For all you wealth-envy types, you will be happy to know that the honchos managed to "bridge the gap" in terms of how far governments should go to regulate the market and curb what the political class deems to be "excesses." Obama says that world leaders have agreed on principles that would bring accountability and transparency to executive compensation at corporations. Note, please, that this communiqué wasn't limited to corporations receiving taxpayer bailout money. We are talking about Corporations ---Period. Obama says that company shareholders should be able to vote on executive compensation, implementing some sort of "shame function" into the establishment of corporate salaries.

"Shame." That is the word that our president would like to associate with evil CEOs and executive.
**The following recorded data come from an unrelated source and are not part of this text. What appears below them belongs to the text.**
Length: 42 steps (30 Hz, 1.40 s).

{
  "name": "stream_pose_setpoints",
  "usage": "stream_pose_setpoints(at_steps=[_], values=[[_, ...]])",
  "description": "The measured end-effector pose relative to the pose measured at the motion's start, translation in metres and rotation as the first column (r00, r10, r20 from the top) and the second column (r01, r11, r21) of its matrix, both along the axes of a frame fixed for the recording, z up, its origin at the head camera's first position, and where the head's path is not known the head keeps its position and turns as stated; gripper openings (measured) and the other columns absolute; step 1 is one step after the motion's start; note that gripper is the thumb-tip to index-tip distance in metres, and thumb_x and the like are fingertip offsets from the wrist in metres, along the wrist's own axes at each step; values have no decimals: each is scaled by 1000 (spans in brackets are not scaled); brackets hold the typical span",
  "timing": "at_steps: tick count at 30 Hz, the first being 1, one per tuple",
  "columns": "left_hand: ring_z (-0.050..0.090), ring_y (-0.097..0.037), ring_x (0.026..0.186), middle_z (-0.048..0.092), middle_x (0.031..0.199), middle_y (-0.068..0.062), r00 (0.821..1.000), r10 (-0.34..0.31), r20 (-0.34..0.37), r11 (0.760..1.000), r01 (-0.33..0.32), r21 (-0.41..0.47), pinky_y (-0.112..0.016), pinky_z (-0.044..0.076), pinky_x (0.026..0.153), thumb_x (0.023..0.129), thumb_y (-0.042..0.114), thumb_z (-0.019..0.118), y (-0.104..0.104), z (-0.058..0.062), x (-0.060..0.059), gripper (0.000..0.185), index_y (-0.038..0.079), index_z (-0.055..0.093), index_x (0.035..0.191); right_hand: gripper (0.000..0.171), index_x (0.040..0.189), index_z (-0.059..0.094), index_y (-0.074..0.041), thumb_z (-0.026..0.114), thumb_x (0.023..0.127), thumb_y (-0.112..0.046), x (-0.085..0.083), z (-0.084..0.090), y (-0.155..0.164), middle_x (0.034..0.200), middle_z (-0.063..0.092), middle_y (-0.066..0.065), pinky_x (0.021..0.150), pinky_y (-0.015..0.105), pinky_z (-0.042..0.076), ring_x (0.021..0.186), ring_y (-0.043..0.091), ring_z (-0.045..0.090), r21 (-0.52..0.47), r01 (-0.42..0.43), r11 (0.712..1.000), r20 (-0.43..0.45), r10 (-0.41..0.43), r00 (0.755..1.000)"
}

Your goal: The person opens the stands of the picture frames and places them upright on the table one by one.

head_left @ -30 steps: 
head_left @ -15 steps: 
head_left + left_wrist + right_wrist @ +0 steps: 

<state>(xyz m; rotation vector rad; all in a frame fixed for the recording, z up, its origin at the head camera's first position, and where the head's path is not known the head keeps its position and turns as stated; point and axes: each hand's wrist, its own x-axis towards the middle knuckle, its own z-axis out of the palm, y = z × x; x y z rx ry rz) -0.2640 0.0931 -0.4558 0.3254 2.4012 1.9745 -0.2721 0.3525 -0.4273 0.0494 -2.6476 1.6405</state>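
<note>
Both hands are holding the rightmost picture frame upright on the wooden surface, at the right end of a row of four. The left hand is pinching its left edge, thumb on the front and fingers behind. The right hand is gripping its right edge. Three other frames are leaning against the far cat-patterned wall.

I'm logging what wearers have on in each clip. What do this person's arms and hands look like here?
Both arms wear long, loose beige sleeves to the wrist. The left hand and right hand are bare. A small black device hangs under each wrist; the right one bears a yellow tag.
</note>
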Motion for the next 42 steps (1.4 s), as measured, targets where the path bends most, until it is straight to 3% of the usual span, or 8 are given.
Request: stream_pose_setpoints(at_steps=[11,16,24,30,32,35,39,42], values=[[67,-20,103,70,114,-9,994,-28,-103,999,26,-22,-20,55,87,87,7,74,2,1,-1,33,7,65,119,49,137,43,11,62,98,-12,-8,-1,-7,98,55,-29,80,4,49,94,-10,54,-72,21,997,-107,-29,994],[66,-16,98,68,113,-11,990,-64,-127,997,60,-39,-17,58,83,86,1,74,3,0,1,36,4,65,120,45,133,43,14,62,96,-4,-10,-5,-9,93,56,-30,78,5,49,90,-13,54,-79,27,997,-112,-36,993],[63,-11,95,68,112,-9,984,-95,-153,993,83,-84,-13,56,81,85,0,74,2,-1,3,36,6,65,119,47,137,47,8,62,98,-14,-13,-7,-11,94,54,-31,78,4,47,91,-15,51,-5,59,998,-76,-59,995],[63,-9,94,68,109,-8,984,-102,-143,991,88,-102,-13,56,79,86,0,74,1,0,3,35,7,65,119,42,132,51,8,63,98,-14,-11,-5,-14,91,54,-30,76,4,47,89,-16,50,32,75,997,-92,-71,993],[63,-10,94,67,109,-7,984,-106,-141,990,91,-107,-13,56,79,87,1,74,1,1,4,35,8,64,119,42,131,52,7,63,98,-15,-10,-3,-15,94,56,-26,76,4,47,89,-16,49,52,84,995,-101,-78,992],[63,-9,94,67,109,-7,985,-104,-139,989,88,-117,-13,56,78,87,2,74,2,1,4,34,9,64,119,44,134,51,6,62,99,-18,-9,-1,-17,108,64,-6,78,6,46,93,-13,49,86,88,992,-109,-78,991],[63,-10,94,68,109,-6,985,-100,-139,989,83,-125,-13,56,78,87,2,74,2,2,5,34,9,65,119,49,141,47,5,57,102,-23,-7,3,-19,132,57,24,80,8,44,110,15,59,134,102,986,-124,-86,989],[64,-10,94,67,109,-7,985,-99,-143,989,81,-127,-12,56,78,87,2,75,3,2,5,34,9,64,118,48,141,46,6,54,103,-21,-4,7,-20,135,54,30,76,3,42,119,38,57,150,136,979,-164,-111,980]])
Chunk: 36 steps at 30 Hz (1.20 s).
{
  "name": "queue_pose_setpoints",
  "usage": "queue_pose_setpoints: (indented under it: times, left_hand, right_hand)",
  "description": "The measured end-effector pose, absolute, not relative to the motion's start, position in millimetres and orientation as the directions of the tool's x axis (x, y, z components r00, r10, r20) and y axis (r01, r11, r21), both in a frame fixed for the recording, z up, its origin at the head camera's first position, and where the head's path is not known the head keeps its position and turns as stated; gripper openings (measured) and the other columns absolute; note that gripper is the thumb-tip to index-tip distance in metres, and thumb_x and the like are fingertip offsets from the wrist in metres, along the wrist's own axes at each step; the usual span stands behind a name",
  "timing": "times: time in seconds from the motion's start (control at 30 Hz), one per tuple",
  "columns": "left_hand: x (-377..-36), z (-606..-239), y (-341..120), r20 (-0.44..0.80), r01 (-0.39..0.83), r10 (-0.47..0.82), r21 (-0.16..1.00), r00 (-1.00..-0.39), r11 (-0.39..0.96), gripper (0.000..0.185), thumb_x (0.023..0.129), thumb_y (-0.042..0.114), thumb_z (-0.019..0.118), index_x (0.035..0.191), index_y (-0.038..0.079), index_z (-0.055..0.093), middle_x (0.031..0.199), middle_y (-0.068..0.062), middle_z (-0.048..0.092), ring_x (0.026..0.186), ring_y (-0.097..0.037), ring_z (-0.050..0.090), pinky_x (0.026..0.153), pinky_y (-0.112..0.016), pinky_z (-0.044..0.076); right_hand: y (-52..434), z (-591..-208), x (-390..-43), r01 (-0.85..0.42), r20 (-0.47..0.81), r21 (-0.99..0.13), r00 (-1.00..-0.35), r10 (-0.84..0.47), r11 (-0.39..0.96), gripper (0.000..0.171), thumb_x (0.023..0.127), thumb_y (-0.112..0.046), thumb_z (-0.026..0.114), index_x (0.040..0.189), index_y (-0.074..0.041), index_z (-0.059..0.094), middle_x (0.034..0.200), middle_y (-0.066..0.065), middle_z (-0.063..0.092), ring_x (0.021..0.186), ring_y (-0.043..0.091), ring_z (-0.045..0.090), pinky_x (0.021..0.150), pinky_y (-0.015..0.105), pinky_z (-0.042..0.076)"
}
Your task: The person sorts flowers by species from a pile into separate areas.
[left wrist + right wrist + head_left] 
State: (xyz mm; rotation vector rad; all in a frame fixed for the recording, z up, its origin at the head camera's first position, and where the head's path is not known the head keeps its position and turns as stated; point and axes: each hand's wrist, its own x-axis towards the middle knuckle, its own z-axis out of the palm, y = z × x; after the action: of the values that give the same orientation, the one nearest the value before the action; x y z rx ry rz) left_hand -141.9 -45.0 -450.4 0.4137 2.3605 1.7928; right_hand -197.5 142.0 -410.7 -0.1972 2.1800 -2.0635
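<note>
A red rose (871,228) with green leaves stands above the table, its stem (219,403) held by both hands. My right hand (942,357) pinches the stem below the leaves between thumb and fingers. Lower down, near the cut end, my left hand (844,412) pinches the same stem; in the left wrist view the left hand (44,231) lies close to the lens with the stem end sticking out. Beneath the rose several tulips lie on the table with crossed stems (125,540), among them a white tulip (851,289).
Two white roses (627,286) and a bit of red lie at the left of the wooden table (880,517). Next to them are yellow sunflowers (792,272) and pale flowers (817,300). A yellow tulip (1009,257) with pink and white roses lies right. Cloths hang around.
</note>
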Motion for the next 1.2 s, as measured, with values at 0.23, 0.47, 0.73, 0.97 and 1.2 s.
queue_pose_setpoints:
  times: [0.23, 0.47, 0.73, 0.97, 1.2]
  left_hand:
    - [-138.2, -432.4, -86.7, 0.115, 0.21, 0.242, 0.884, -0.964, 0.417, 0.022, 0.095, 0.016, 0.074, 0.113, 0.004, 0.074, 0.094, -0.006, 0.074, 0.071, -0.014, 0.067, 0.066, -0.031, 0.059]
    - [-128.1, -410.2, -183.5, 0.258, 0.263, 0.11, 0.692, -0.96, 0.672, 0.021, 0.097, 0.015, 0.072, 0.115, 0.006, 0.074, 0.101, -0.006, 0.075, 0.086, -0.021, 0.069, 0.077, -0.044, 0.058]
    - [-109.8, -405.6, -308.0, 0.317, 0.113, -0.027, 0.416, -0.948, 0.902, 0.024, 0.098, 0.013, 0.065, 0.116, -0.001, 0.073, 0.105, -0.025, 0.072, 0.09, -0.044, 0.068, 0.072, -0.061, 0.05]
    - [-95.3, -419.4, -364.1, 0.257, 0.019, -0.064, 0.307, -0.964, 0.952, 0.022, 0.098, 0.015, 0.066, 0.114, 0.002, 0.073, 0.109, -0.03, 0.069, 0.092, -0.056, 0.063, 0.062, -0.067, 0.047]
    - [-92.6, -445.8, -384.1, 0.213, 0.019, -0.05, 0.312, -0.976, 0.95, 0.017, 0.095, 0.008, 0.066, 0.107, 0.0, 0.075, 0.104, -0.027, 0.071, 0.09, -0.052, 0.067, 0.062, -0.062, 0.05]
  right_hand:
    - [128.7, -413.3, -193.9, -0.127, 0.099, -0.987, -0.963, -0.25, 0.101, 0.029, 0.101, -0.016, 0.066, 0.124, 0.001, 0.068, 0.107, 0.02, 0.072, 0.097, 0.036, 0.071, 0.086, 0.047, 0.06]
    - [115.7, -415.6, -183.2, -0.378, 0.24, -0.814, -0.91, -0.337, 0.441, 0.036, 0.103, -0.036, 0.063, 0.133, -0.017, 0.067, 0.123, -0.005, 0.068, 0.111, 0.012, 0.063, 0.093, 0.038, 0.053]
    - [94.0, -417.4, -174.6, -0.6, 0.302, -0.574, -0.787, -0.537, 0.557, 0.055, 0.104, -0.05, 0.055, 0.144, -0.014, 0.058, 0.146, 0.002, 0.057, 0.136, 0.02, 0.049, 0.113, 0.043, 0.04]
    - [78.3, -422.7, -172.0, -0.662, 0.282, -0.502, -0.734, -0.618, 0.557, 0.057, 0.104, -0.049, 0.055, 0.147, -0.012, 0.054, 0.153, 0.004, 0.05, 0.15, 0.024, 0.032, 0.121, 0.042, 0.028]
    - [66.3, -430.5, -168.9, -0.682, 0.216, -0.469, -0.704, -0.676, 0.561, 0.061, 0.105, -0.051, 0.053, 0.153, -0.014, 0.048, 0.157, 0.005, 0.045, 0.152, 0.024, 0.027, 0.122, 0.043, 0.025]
If you receive compensation that is not in keeping with some politically set global standard, then you should be feeling shame.

Please tell me you don't actually think that this effort to control executive compensation is going to end with companies that receive bailout funds. Democrats - and some Republicans - know that wealth envy and hatred is at a historical high right now. They've been working for decades to bring us to this point - and now it's time to exploit. If these politicians can excuse limits on compensation based on the fact that the involved companies are receiving bailout funds, why not extend those controls to all companies with government contracts? How easy would it be to make the argument that any defense contractor should not be allowed to "unfairly" enrich top executives "at the expense of our men and women serving their country overseas." Once we have established the government contractor controls, we can extend the controls to any companies who supply goods or services to these contractors.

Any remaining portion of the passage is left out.